→ **EXERCISE BRIEF**: Look through the records that follow. Copy every line containing the word "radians".

→ **SUPPLIED MATERIAL**:
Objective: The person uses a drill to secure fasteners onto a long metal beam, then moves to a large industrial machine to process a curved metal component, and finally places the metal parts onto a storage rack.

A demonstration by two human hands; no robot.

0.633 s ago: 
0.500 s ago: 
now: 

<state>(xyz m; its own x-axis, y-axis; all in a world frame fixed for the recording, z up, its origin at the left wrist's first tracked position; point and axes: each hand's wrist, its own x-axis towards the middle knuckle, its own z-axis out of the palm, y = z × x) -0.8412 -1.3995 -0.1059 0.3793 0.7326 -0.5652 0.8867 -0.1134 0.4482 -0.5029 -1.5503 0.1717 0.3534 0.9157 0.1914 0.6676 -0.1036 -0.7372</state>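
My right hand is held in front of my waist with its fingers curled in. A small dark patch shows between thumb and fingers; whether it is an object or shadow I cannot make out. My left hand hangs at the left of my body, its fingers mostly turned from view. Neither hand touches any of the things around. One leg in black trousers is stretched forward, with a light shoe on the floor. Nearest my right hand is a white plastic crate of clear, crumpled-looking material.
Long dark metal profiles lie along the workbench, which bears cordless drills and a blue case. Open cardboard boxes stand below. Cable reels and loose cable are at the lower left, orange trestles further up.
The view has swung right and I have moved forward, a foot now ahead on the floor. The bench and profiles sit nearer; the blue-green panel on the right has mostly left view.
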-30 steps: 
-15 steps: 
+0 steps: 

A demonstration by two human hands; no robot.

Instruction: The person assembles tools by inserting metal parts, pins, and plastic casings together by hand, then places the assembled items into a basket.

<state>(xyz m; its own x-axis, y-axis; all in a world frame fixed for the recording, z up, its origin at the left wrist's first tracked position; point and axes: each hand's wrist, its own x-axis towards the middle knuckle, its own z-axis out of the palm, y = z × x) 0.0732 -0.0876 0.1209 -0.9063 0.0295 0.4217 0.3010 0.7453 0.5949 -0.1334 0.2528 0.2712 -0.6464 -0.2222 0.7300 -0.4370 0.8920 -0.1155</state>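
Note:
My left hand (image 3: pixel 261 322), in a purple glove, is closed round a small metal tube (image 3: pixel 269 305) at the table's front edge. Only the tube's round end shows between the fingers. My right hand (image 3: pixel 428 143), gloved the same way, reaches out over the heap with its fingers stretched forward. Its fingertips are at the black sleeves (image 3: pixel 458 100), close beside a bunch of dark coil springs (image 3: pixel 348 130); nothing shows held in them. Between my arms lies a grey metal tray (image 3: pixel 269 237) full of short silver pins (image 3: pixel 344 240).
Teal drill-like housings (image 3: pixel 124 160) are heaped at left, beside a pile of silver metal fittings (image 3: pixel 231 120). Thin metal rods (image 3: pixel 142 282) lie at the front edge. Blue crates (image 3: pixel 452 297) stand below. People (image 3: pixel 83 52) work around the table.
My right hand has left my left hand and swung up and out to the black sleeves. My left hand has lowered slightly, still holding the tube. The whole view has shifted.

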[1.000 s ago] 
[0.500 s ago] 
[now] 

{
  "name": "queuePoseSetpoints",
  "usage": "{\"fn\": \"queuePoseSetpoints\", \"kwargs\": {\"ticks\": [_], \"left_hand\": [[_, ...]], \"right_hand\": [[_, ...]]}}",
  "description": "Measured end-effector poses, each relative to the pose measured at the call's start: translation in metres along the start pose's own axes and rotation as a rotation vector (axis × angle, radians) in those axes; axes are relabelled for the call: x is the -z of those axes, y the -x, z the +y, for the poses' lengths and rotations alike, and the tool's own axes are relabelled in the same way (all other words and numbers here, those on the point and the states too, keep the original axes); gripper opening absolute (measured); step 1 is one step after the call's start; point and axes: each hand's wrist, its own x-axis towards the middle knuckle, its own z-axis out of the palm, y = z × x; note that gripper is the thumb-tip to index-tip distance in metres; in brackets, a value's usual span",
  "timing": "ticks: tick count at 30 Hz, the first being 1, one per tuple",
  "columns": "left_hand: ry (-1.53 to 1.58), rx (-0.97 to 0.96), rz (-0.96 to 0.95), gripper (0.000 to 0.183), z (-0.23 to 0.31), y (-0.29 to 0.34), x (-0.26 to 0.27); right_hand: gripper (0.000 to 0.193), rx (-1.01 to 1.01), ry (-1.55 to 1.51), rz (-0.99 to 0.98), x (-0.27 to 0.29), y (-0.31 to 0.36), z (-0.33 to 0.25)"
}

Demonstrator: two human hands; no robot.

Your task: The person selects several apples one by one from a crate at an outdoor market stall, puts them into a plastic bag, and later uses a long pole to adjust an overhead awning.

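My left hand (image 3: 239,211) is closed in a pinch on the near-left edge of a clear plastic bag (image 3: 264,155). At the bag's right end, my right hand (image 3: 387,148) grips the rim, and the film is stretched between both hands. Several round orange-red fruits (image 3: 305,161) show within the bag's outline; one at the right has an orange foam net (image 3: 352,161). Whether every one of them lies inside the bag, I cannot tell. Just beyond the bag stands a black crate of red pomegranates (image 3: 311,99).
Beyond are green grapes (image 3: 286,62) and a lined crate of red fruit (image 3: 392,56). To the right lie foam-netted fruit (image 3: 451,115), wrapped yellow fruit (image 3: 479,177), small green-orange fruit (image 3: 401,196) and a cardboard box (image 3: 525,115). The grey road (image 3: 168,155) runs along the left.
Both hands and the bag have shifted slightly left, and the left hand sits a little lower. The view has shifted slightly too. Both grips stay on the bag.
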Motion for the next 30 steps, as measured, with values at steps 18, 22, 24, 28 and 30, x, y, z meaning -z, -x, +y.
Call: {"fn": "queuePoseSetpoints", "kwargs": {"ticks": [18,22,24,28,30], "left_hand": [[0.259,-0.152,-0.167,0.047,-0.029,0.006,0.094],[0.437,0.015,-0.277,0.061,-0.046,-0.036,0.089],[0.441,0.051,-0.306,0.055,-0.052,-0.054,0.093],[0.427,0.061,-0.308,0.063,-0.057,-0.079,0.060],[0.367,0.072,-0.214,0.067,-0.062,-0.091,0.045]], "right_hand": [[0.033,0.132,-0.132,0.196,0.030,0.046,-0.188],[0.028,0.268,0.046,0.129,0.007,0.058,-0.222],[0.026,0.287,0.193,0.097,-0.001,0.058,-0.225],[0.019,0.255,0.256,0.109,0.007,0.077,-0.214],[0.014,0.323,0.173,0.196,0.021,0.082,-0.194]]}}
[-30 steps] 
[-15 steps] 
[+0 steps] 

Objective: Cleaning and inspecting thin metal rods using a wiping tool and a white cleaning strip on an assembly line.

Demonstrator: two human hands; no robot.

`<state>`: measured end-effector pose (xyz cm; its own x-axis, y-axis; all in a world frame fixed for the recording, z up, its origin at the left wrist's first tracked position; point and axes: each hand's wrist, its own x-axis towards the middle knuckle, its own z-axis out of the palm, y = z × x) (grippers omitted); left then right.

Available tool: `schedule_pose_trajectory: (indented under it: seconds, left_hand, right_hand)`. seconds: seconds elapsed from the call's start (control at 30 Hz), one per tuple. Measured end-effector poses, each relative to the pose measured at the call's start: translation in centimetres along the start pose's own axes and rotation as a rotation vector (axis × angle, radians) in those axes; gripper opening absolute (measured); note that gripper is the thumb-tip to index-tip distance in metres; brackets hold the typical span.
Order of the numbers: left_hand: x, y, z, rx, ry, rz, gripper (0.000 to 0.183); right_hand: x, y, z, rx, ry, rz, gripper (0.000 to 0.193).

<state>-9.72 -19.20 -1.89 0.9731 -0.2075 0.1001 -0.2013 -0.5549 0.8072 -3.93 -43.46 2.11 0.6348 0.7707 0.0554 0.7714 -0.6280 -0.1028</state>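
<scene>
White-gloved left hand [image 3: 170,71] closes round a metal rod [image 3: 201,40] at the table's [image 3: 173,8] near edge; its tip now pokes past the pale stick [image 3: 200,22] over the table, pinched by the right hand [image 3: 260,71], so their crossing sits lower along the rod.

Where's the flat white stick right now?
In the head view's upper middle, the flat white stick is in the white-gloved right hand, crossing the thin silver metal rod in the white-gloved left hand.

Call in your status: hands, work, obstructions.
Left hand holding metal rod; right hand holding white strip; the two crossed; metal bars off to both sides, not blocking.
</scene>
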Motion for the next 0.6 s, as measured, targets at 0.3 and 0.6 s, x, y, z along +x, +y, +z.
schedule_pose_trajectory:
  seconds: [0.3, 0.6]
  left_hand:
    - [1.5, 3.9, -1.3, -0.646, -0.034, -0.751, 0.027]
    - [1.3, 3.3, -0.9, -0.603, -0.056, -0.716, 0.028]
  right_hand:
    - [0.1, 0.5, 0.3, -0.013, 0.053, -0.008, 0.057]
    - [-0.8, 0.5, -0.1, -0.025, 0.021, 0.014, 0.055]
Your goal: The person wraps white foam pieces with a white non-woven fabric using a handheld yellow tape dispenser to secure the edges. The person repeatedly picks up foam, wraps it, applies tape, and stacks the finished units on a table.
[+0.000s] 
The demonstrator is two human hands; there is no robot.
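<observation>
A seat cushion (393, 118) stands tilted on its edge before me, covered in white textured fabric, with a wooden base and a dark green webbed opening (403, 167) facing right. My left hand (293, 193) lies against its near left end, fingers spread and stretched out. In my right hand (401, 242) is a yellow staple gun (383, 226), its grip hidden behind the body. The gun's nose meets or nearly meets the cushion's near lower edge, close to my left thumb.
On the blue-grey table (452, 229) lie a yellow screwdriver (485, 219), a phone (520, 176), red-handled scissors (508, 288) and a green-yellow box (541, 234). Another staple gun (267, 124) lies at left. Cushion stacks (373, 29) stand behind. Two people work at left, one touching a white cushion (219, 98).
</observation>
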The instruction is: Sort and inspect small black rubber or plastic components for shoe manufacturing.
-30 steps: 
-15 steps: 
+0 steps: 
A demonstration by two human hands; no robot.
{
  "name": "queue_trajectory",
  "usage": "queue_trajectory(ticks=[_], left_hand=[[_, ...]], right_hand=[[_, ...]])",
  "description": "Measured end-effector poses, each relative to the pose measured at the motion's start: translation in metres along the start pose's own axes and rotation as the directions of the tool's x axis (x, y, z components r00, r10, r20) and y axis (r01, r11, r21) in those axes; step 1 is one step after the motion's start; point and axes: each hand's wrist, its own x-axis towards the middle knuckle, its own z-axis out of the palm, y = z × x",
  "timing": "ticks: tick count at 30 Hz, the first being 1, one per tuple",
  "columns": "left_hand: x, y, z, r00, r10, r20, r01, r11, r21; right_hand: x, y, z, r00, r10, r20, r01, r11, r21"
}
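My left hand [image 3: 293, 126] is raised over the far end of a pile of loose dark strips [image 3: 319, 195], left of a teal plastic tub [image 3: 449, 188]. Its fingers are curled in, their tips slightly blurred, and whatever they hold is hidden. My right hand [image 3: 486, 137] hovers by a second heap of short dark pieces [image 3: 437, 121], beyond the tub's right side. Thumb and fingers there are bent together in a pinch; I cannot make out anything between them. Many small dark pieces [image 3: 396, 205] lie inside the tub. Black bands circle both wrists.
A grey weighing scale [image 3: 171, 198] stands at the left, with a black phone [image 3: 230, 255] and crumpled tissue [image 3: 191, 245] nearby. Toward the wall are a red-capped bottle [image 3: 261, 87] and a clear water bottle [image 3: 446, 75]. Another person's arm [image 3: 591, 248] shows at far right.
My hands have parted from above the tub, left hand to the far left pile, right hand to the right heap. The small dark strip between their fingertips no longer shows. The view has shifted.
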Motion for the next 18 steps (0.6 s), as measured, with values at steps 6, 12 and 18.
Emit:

→ **RESULT OF THIS EXERCISE**:
  "description": "Measured end-effector poses, each relative to the pose measured at the call's start: translation in metres along the start pose's own axes and rotation as a rotation vector (axis × angle, radians) in those axes; axes are relabelled for the call: x is the -z of those axes, y the -x, z the +y, for the poses' lengths and rotations alike, and the tool's own axes are relabelled in the same way (all other words and numbers here, those on the point and the states too, keep the original axes); gripper opening absolute (measured); step 1 is one step after the call's start; point and axes: each hand's wrist, its own x-axis towards the middle knuckle, its own z-axis out of the palm, y = z × x; note that gripper is the thumb-tip to index-tip distance in metres; in brackets, a value's usual span",
Available tool: `schedule_pose_trajectory: (indented under it: seconds, left_hand, right_hand)`. seconds: seconds elapsed from the call's start (control at 30 Hz), one per tuple. Measured end-effector poses, each relative to the pose measured at the call's start: translation in centimetres along the start pose's own axes and rotation as a rotation vector (axis × angle, radians) in those axes; gripper opening absolute (measured); note that gripper is the thumb-tip to index-tip distance in metres; brackets hold the typical span.

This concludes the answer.